What you need to do: Search the entries below for "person" and copy each matching line.

Provided records:

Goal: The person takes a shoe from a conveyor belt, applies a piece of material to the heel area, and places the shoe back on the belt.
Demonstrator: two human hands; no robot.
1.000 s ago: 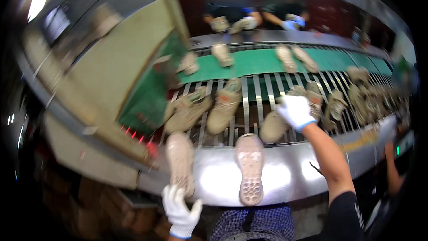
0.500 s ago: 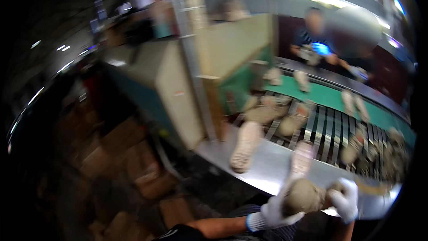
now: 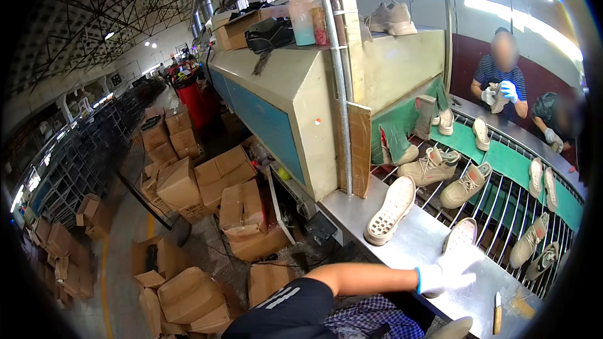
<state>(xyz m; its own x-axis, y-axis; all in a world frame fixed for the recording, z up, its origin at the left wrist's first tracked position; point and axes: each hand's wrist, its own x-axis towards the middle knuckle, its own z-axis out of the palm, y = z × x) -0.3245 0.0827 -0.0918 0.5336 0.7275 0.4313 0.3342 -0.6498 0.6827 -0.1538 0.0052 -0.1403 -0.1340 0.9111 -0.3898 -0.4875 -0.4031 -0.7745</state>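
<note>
Since half a second ago the beige shoe that both gloved hands were holding has gone from them, and the view has swung further left, over the cardboard boxes [image 3: 188, 188] on the floor. Only one white-gloved hand [image 3: 447, 270] shows now, reaching in from the near edge across the steel table [image 3: 402, 251]; the forearm runs from the dark sleeve toward the right. Which hand it is cannot be told for sure from this view; it reads as the left, since the arm comes from the left shoulder. It lies flat and spread, fingers loose, grasping nothing. The other hand is out of sight.

Just beyond its fingertips, touching or almost touching, an upturned shoe sole [image 3: 460, 235] lies on the table's far edge, pale with a dotted tread. A second upturned sole [image 3: 391, 210] lies a little to the left, well apart from the hand. Further off, two beige laced shoes [image 3: 433, 164] rest on the roller bars by the green belt [image 3: 502, 160], where more shoes ride. A small knife-like tool [image 3: 496, 312] lies on the table to the right of the hand. Across the belt, two other people in gloves handle shoes.
</note>
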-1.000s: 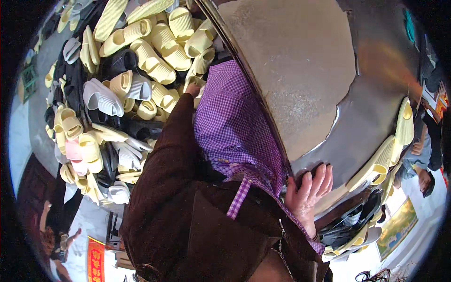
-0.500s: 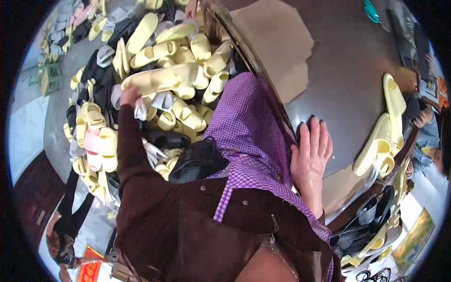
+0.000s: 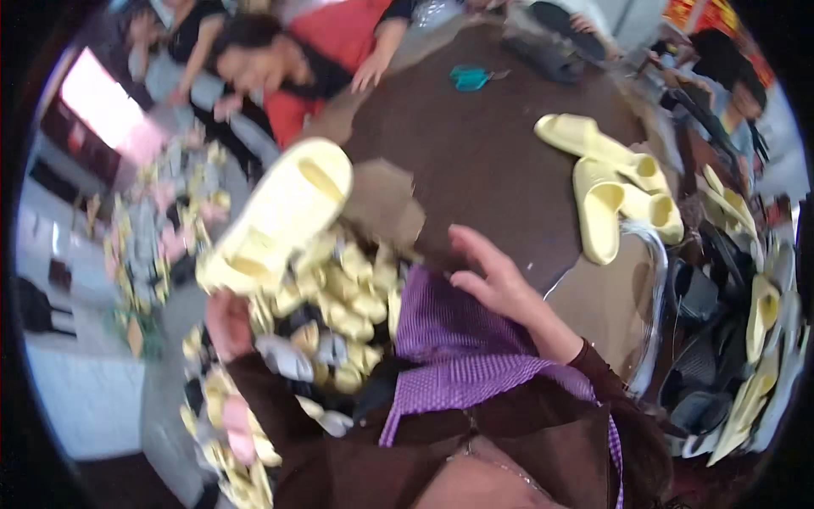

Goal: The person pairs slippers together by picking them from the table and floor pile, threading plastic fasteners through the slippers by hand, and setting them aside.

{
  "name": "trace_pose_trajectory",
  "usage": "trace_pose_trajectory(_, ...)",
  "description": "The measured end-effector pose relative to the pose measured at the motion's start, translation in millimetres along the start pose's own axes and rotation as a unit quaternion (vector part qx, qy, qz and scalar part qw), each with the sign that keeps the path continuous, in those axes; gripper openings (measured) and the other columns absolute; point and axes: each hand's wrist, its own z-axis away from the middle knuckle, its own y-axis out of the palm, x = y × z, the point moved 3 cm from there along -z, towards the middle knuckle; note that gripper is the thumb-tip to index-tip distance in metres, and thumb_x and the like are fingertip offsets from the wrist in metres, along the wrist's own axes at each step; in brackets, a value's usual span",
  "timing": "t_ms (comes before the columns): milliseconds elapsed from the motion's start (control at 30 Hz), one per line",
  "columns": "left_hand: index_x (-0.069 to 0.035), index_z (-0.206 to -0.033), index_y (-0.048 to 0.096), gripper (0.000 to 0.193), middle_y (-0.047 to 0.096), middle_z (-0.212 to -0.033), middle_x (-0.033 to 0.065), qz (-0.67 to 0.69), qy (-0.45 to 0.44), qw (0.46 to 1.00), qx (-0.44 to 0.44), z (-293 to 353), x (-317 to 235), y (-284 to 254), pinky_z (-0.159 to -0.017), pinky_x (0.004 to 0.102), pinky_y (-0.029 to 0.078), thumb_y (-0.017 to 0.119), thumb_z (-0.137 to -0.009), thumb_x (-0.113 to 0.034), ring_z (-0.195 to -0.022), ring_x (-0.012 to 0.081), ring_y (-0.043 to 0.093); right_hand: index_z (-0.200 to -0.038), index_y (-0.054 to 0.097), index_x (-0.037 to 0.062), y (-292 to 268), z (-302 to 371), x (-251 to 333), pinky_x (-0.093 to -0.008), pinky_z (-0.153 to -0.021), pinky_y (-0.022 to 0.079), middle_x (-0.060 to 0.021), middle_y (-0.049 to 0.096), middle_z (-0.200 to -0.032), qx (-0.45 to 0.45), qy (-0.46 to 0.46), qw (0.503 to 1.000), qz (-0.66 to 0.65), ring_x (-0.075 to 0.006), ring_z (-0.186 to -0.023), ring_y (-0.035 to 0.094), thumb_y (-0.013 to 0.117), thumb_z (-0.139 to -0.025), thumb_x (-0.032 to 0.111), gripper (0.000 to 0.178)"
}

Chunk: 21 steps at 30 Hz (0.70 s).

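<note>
In my left hand (image 3: 229,324) is a pale yellow slipper (image 3: 288,199), gripped at its lower end and lifted above the heap, with the far end tilted up and to the right. Part of my fingers hides behind the slipper. My right hand (image 3: 500,288) is open at the near side of the dark table (image 3: 475,161), thumb and fingers apart, holding nothing. Several pale yellow slippers (image 3: 602,199) lie together on the table's right side. Below the held slipper spreads a heap of yellow slippers (image 3: 348,314) with some grey ones among them.
Teal-handled scissors (image 3: 469,78) lie at the table's far side. Flat cardboard (image 3: 386,204) rests near its left edge. Across the table a co-worker's hand (image 3: 370,72) touches the top. Black slippers (image 3: 699,365) crowd the right; more footwear (image 3: 170,229) covers the floor at left.
My left hand has raised a yellow slipper out of the heap. My right hand has come up off the tabletop edge. The view has swung up, bringing co-workers into sight.
</note>
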Motion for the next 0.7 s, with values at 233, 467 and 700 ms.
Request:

Reply:
Goal: The person takes a shoe from a conveyor belt, applies a piece of material to the heel area, and places the shoe back on the belt.
Goal: The person pairs slippers together by picking them from the table and floor pile, threading plastic fasteners through the slippers by hand, and setting them aside.

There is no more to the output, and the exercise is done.